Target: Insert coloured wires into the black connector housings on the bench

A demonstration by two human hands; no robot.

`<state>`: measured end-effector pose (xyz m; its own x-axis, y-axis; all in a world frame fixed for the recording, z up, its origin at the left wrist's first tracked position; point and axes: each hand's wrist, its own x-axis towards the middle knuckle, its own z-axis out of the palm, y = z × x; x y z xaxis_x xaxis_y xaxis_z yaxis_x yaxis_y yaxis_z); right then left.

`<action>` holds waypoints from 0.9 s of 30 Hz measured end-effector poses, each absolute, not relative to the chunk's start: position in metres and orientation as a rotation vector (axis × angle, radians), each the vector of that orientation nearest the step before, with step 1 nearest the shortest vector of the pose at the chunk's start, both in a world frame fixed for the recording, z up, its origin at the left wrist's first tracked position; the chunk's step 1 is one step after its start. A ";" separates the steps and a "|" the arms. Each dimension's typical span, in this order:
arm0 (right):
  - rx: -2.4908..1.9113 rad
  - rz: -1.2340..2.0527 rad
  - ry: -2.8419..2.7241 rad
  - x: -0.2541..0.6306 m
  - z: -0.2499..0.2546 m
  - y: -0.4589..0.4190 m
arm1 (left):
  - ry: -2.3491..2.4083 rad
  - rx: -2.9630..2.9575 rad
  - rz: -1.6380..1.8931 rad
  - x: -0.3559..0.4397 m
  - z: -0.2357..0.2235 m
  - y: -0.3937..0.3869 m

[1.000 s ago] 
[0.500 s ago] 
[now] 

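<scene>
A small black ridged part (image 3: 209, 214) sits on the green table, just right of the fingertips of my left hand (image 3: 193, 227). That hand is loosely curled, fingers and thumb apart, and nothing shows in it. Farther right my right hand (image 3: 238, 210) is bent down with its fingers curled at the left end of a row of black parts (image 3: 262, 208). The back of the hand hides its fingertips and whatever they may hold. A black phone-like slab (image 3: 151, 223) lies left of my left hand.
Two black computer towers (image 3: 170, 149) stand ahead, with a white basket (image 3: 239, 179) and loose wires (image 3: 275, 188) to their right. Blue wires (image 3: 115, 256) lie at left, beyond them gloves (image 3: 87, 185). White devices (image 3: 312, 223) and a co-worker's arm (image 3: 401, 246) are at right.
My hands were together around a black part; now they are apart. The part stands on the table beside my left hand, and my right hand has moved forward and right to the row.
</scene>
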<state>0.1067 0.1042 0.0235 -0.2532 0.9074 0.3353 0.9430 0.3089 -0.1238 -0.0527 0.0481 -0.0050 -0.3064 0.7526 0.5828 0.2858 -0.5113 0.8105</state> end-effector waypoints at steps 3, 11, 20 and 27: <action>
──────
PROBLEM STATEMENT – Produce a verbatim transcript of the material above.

RESULT OF THE EXERCISE –
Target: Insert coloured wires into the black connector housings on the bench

A demonstration by two human hands; no robot.

`<state>`: measured end-effector pose (xyz m; its own x-axis, y-axis; all in a world frame fixed for the recording, z up, its origin at the left wrist's first tracked position; point and axes: each hand's wrist, its own x-axis towards the middle knuckle, its own z-axis out of the palm, y = z × x; x y z xaxis_x xaxis_y xaxis_z yaxis_x yaxis_y yaxis_z); right then left.

`<action>` holds waypoints from 0.9 s of 30 Hz measured end-effector poses, each absolute, not relative to the chunk's start: position in metres and orientation as a rotation vector (axis × angle, radians), each the vector of that orientation nearest the step before, with step 1 nearest the shortest vector of the pose at the chunk's start, both in a world frame fixed for the recording, z up, its origin at the left wrist's first tracked position; the chunk's step 1 is one step after its start. A ";" separates the steps and a "|" the arms. Each dimension's typical span, in this order:
arm0 (right):
  - rx: -2.4908..1.9113 rad
  - rz: -1.2340..2.0527 rad
  - ry: -2.8419..2.7241 rad
  - x: -0.2541..0.6306 m
  - z: -0.2499..0.2546 m
  - y: -0.4589..0.4190 m
arm1 (left):
  - ry: -2.3491..2.4083 rad
  - rx: -2.9630..2.9575 rad
  - rz: -1.6380..1.8931 rad
  - x: -0.3559..0.4397 m
  - z: -0.2357..0.2235 m
  - y: -0.3937..0.3869 m

[1.000 s ago] 
[0.500 s ago] 
[now] 

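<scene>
A small black ridged part (image 3: 209, 214) sits on the green table, just right of the fingertips of my left hand (image 3: 193, 227). That hand is loosely curled, fingers and thumb apart, and nothing shows in it. Farther right my right hand (image 3: 238, 210) is bent down with its fingers curled at the left end of a row of black parts (image 3: 262, 208). The back of the hand hides its fingertips and whatever they may hold. A black phone-like slab (image 3: 151, 223) lies left of my left hand.
Two black computer towers (image 3: 170, 149) stand ahead, with a white basket (image 3: 239, 179) and loose wires (image 3: 275, 188) to their right. Blue wires (image 3: 115, 256) lie at left, beyond them gloves (image 3: 87, 185). White devices (image 3: 312, 223) and a co-worker's arm (image 3: 401, 246) are at right.
My hands were together around a black part; now they are apart. The part stands on the table beside my left hand, and my right hand has moved forward and right to the row.
</scene>
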<state>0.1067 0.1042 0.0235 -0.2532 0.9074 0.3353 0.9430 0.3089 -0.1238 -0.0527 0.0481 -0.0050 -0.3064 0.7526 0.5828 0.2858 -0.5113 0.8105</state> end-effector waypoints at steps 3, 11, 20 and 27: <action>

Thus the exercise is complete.